The whole idea of a corporation as a "legal person" is that it has an identity, a name, some legal rights and responsibilities, in many of the same ways a human person does. It has the ability to enter into contracts, to sue and be sued, own property, pay taxes, and so on. A corporate person is distinct from a human person in the obvious ways: it cannot marry, vote, speak, write, or be put in jail.

Many/most of the rights granted to corporations, such as the right of due process, are simply extensions of those rights held by the human persons making up the corporation. Just as the government can't legally confiscate John Smith's bank account without due process, it also can't legally confiscate (without due process) the bank account of Smithco, Inc., which is owned by Mr. Smith.

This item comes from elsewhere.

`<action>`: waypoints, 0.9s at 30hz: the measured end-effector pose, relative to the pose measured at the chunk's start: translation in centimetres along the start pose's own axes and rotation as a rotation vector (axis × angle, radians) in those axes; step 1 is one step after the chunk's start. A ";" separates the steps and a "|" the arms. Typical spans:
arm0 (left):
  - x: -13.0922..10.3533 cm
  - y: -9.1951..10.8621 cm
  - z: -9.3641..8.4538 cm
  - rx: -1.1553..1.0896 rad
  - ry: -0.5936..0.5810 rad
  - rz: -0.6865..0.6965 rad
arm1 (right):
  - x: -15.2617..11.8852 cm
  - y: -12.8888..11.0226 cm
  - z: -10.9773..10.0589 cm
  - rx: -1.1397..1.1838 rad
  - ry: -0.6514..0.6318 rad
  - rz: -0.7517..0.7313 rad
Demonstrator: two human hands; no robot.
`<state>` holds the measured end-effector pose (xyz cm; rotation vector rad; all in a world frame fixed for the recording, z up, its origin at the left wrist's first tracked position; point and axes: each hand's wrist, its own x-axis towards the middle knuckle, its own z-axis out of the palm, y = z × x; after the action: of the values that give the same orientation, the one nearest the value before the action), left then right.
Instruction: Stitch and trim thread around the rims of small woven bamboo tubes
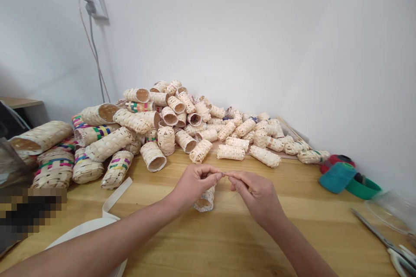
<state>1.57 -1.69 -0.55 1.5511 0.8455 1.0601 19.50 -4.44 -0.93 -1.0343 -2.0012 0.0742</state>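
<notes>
The white wall [247, 30] fills the back of the room, and below it spreads the wooden tabletop [182, 242], pale and striped with grain. Along its far side runs a big heap of woven tubes [166, 138], tallest left of the middle and lower towards the right. Most are plain straw colour; several on the left carry bands of pink, blue, green or yellow. Many lie on their sides, some with a round mouth showing. Near the left front edge sits a white roll [78, 229], partly behind the left forearm, its loose end standing out on the wood.

In front of the heap, the person's left hand [198, 181] and right hand [258, 194] come together, fingertips meeting or nearly so. Each has its thumb and forefinger pressed together in a fine pinch, the other fingers curled in.

Off to the right lie the scissors [383, 236], white handles towards the near edge. Beyond them are a green ring [365, 188] and a blue spool [337, 177], leaning close together. One small tube [204, 203] lies beneath the left hand, half hidden, its mouth facing this way; I cannot tell whether they touch. Smallest of all, a thin thread [232, 194] is pinched at the fingertips and trails faintly below them.
</notes>
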 end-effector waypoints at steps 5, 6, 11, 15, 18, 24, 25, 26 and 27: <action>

The "personhood" of corporations is simply a model (a.k.a. legal fiction) of how laws apply to groups of people acting in concert (corporations). Corporations of themselves are neither good nor evil. "Corporation" is just a concept related to the actions of a group as a whole.

Many people are confused by the Citizens United Supreme Court decision, believing that it grants corporations and labor unions an unlimited "right to pour money into political campaigns". It didn't. The court held that the limits of BCRA on "electioneering communications" could be used to unconstitutionally limit freedom of speech:

"If the First Amendment has any force, it prohibits Congress from fining or jailing citizens, or associations of citizens, for simply engaging in political speech."

It's a matter of human liberty. As Justice Kennedy wrote:

When government seeks to use its full power, including the criminal law, to command where a person may get his or her information or what distrusted source he or she may not hear, it uses censorship to control thought. This is unlawful. The First Amendment confirms the freedom to think for ourselves.

Regarding pouring money into campaigns, the Supreme Court specifically did not change the BCRA's restrictions on campaign contributions.